» HOW TO COMPLETE THIS TASK
All lines in the entries below that hold "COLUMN" make up the answer.

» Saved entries

((

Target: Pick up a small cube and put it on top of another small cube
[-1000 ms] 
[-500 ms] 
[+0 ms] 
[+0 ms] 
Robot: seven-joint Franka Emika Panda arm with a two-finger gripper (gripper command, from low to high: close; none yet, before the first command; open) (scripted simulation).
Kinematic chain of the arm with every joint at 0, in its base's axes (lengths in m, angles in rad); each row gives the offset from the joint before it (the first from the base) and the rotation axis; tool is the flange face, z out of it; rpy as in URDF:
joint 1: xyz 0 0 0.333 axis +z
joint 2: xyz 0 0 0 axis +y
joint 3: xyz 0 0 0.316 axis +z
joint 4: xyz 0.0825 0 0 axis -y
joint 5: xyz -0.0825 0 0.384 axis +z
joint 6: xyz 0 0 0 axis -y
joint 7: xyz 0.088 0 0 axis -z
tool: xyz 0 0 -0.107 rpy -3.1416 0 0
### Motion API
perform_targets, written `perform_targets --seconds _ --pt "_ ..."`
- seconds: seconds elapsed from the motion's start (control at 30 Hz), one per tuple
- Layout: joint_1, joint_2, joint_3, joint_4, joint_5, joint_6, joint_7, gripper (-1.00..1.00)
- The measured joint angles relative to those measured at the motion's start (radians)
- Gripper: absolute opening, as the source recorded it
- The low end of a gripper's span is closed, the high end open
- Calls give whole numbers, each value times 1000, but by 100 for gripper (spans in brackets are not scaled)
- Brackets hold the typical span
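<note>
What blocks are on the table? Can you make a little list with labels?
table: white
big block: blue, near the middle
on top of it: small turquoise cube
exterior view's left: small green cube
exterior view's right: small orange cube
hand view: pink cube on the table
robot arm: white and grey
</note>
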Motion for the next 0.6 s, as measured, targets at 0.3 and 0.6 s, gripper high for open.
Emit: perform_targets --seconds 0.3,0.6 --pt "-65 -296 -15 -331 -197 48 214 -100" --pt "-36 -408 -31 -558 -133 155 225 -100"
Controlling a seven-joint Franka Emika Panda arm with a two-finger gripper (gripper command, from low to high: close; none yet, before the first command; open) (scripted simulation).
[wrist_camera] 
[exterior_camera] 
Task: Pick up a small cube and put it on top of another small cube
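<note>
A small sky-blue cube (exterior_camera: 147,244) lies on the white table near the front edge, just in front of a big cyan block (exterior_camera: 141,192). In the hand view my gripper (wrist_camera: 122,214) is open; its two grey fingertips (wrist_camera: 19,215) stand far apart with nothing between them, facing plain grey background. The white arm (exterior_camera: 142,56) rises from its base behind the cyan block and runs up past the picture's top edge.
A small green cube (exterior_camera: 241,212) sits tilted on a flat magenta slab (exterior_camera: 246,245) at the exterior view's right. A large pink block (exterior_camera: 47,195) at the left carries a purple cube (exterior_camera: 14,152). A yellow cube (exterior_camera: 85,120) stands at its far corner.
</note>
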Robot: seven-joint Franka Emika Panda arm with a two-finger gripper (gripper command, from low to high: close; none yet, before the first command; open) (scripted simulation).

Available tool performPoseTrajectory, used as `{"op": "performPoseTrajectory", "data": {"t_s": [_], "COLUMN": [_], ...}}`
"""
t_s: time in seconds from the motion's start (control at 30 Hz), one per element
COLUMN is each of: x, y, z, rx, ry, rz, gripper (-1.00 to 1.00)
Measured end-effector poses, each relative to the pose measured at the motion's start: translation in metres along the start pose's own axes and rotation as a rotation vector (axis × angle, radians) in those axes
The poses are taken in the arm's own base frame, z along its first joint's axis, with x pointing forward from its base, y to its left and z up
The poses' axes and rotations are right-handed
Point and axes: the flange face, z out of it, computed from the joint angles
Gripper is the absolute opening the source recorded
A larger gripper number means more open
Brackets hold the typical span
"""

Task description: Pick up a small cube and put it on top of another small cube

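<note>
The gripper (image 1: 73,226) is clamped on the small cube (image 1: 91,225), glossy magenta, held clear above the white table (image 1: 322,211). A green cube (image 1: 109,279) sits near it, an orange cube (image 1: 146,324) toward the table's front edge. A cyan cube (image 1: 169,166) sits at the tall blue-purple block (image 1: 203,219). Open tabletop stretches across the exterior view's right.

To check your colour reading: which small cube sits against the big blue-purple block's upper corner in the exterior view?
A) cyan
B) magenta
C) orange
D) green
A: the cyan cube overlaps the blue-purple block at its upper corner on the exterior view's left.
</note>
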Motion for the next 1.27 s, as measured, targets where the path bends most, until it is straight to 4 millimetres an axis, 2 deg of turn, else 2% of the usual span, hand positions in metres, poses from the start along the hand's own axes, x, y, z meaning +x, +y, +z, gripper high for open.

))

» COMPLETED EXERCISE
Available tool performPoseTrajectory, used as `{"op": "performPoseTrajectory", "data": {"t_s": [_], "COLUMN": [_], ...}}`
COLUMN is each of: x, y, z, rx, ry, rz, gripper (-1.00 to 1.00)

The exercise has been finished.